ACTIVITY
Range to repeat from the listing below: the line containing "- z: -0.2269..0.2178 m" down to the line containing "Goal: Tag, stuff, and", both included. Copy it exactly, pictures excluded, and add nothing else.

DATA BELOW
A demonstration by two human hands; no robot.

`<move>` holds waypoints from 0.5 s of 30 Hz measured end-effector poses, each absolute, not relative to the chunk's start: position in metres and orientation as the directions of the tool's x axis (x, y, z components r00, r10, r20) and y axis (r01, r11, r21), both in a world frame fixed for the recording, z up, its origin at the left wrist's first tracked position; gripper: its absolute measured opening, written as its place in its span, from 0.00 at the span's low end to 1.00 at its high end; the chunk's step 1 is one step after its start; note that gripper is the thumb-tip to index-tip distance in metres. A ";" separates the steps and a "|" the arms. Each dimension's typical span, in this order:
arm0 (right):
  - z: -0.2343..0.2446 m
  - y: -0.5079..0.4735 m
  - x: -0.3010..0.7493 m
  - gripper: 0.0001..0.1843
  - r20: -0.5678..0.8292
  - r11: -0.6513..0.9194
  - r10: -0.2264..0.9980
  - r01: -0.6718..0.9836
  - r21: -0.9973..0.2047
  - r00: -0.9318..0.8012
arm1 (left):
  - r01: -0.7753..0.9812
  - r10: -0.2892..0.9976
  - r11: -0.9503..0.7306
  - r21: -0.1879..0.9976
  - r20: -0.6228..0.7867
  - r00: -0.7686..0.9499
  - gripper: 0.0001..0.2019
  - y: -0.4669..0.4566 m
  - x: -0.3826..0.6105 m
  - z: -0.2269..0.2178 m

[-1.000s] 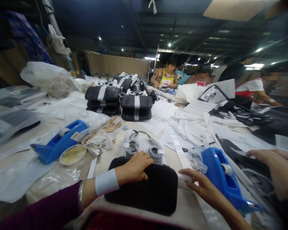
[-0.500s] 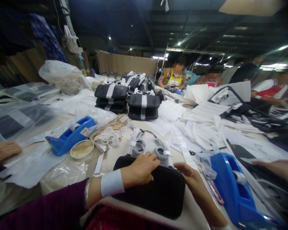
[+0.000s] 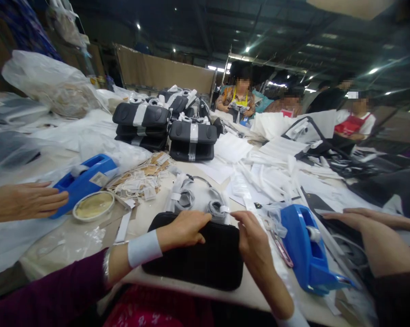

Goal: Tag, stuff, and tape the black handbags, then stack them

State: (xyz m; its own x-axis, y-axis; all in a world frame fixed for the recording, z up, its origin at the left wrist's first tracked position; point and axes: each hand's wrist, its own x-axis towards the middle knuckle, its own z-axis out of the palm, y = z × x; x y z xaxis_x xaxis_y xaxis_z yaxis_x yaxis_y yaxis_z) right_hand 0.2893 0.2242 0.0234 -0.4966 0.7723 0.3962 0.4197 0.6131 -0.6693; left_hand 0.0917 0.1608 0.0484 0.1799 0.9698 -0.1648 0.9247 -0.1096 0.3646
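Observation:
A flat black zip bag with rounded corners lies on the table before me. My left hand is closed over its top edge, thumb bent on the upper face. At the bag's upper right corner is my right hand, fingers bent and tips close together; whatever they pinch is hidden. Just behind the bag lie a coiled grey strap on the left and a second coiled grey strap on the right, both bound with white wrap.
Blue tape dispensers stand left and right. Near the left one are a round tub and stringed tags. Wrapped black bags are stacked behind. Co-workers' hands reach in at left and right.
The view has swung right. My right hand has come up over the bag's corner, its fingers drawn closer together. The co-worker's hand at left now reaches further in, by the blue dispenser.

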 end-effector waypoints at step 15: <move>-0.035 0.194 0.223 0.18 0.593 0.832 0.555 0.384 -0.400 -0.584 | 0.788 0.975 -0.091 0.609 -0.107 0.195 0.25 0.166 0.069 0.005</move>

RESPONSE TO THE EXERCISE
  - z: -0.2269..0.2178 m

[-1.000s] 
[-0.500s] 
[+0.000s] 

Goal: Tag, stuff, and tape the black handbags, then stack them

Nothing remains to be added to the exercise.